Mistakes that reduce Georgia UM/UIM recovery
Three avoidable errors recur in Georgia personal-injury cases: settling the property-damage claim without coordinating release language, missing the pre-suit notice deadline for any government-defendant component of the case, and undervaluing future-medical damages because the plaintiff did not get a life-care plan or a vocational expert. Each of these errors can transform a high-value case into a low-value one.
Georgia UM/UIM FAQ
Is UM coverage required in Georgia?
Yes. Georgia mandates UM coverage at a minimum of 25/50 under O.C.G.A. § 33-7-11.
What is the difference between UM and UIM in Georgia?
UM (uninsured motorist) pays when the at-fault driver has NO insurance. UIM (underinsured motorist) pays when the at-fault driver has SOME insurance but their limits are inadequate to cover your damages. Georgia policies typically bundle the two together, though limits and exclusions can differ.
Can I stack UM coverage in Georgia?
Yes , Georgia permits stacking of UM limits across multiple insured vehicles on the same policy or across multiple policies.

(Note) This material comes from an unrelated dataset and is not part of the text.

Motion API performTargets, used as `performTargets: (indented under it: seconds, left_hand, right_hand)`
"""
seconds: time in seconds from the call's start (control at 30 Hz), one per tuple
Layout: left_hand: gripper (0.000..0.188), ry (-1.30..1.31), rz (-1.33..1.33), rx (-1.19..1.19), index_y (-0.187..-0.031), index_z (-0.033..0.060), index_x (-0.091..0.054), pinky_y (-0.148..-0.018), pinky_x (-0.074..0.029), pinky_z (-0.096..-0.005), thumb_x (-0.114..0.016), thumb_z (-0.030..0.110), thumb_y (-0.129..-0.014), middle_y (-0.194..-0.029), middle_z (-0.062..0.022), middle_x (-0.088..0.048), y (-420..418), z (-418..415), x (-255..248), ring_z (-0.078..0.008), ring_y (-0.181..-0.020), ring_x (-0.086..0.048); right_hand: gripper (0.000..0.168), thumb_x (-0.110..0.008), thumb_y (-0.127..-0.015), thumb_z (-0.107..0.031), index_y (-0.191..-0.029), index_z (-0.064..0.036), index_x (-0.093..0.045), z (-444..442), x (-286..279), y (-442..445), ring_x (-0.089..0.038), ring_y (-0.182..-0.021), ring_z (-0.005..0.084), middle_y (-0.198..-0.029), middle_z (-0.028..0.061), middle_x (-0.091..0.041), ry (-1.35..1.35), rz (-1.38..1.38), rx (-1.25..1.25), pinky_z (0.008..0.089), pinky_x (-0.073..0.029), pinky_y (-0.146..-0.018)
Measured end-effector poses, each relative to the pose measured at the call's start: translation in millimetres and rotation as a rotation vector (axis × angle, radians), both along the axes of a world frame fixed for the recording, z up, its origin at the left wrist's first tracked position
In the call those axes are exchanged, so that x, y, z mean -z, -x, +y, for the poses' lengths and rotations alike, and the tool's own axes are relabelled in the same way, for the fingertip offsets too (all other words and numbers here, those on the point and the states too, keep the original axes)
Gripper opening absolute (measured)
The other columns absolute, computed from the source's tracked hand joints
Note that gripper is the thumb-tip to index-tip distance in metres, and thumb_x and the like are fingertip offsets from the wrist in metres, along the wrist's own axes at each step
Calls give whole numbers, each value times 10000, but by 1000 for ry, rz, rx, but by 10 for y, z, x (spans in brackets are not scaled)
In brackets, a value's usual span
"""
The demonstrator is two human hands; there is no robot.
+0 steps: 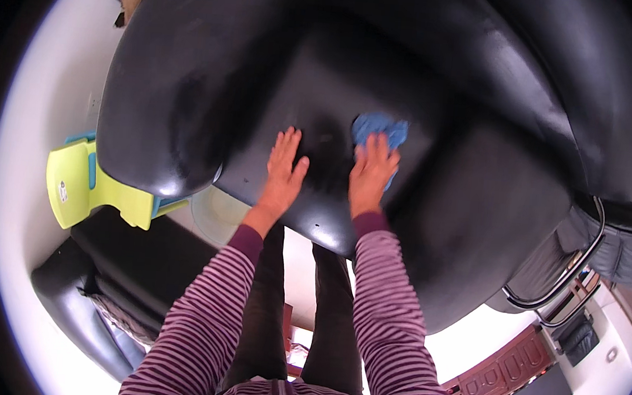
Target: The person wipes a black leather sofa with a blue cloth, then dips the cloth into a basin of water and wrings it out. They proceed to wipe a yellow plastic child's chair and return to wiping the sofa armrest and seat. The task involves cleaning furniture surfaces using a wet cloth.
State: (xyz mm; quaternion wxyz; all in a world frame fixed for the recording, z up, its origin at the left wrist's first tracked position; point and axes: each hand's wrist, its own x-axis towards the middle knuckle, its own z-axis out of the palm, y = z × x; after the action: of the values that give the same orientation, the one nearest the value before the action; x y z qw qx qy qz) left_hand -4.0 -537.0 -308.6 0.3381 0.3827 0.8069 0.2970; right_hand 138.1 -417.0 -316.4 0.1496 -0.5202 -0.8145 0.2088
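Before me is a black leather sofa, its seat cushion (325,81) running back to a tall backrest (473,37). A crumpled blue cloth (380,125) lies on the right part of this cushion. My right hand (373,171) presses down on the cloth, its fingers over the near part and a bit of blue showing beside the palm. To the left, my left hand (285,167) is held flat over the same cushion with the thumb spread, and it holds nothing. Whether that palm touches the leather I cannot tell.
On the left is the sofa's padded armrest (163,91), with a lime-green and blue plastic chair (72,184) beyond it. A second black sofa (139,256) stands behind at left. A chair with a chrome frame (571,273) is at right. A carved wooden door (502,374) shows lower right.
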Motion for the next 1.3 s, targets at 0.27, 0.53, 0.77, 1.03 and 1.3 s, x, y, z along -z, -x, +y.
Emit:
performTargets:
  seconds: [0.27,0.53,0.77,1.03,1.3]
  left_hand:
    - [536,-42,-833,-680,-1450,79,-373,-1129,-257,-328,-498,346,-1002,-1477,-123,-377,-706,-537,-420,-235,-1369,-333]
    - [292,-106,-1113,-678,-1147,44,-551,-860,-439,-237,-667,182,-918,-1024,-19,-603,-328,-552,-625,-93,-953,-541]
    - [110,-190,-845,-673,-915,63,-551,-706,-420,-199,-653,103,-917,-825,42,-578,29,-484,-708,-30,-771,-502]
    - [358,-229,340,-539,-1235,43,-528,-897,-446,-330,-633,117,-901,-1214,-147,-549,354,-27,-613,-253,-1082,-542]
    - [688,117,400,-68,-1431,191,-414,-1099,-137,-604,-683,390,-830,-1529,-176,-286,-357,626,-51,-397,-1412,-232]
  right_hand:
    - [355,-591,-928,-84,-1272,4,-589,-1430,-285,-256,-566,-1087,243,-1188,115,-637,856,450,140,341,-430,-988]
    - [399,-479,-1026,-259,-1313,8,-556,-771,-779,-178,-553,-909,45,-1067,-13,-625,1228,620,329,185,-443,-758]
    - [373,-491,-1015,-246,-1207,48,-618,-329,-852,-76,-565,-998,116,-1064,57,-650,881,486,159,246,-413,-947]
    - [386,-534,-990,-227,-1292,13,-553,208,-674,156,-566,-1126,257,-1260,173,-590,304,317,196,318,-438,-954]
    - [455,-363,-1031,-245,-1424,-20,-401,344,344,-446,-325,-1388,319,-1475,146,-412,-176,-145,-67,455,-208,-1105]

What if the at-fault driver fled the scene?
UM coverage on your own policy applies to hit-and-run / phantom-vehicle scenarios in Georgia, typically subject to physical-contact or independent-corroboration requirements set by your policy.
Do I need to notify my insurer before settling with the at-fault driver?
Yes. Almost every Georgia UM/UIM policy requires written notice and consent before settling with the at-fault liability carrier. Settling without consent can void UM/UIM coverage by extinguishing the carrier\'s subrogation rights.
How long do I have to file a UM/UIM claim in Georgia?
The policy itself sets the notice deadline (often "as soon as practicable" or 30-180 days). The underlying personal-injury SOL is 2 years under O.C.G.A. § 9-3-33, and most courts treat UM claims as contractual , meaning the contractual limitations period in the policy may also apply.
Related Georgia topics
Sources
- Georgia UM/UIM statute: O.C.G.A. § 33-7-11.
- Auto-insurance framework: O.C.G.A. § 33-7-11.
- Personal-injury SOL: O.C.G.A. § 9-3-33.
- Industry data: Insurance Information Institute uninsured-driver statistics.
Last verified against primary sources on 2026-05-16.